The FIA informed the teams last week that it wants them to run a single mode in qualifying and the race from the Belgian GP, with details to be outlined in an upcoming technical directive.
McLaren is switching from Renault to Mercedes power next year, and many observers believe that the Brixworth-built engines will lose more from the new ruling than their rivals.
“To be honest, we only have this information from that letter, which is a confidential letter, but it doesn’t go into the detail of what actually the FIA wants to achieve,” said Seidl of the planned rule change.
“So we need to wait for that.
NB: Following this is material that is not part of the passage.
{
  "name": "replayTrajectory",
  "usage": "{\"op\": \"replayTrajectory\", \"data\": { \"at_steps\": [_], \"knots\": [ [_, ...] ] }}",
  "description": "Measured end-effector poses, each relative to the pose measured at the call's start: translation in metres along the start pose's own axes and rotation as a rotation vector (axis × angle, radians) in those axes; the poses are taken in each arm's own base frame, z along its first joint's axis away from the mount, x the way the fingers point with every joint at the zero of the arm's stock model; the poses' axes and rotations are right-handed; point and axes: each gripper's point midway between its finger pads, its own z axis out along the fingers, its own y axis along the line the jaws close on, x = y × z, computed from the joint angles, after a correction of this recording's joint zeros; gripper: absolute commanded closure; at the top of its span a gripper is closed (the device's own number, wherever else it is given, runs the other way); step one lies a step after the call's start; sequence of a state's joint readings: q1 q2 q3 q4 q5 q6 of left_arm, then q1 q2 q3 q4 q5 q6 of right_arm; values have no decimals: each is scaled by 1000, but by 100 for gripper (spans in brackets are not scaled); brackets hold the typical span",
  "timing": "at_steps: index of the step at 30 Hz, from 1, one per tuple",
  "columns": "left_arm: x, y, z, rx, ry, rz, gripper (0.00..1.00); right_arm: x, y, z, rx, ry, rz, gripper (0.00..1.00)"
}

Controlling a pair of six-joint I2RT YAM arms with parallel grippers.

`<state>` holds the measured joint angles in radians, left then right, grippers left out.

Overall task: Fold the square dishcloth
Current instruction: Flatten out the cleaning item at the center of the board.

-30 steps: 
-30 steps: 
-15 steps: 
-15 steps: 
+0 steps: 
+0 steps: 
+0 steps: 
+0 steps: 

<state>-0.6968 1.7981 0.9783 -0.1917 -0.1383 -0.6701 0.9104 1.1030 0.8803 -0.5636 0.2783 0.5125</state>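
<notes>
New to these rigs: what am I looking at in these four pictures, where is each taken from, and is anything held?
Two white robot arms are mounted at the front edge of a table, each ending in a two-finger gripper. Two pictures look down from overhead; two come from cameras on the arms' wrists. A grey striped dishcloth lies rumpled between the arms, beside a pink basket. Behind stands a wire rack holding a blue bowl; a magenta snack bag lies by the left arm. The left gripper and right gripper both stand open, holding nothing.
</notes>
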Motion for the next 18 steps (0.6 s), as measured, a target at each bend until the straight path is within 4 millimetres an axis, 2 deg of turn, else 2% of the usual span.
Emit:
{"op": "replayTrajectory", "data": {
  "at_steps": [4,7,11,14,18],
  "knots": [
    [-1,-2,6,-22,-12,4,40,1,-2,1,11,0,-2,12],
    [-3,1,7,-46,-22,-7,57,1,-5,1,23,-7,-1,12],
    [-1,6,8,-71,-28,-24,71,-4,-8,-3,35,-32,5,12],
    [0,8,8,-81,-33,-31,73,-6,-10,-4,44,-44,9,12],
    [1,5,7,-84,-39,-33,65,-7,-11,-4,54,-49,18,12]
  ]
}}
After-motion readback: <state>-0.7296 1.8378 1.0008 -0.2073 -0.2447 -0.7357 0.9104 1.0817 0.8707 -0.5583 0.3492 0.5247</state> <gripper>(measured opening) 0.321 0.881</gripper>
As you know, nowadays with these complex power units, there’s a big priority of different settings existing for different modes on the combustion engine, for different modes of the hybrid system, the way you use the battery in for reliability for power, for attacking, defending and so on.
“And in the end, we need to wait for what a change, if there’s a change, is targeting.”
Seidl denied that there might be any frustration in the McLaren camp that it is moving to Mercedes after the Stuttgart manufacturer is potentially reined in by the new ruling.
“To be honest I have no overview of what the difference of the different modes is for the different engine manufacturers, because I’m sure every engine manufacturer has different modes available between qualifying and race, and also within the race.
“So I would be surprised if any engine manufacturer just has one mode available. How big the difference is between the different engine manufacturers I can’t judge. So I think that’s really a topic that needs to be sorted between the engine manufacturers and the FIA.
“I think whatever the rule changes are, I think that with the capacities and capabilities Mercedes is having, whatever the rules will be, I’m sure they will keep being the benchmark in this modern hybrid power unit era.”
Seidl stressed that the only thing that matters is having the same equipment and access to settings as a supplier’s works team.
“For us as a customer, the most important thing is that whatever the rules are, you simply get exactly the same modes and mileage for the different modes as the works team is having.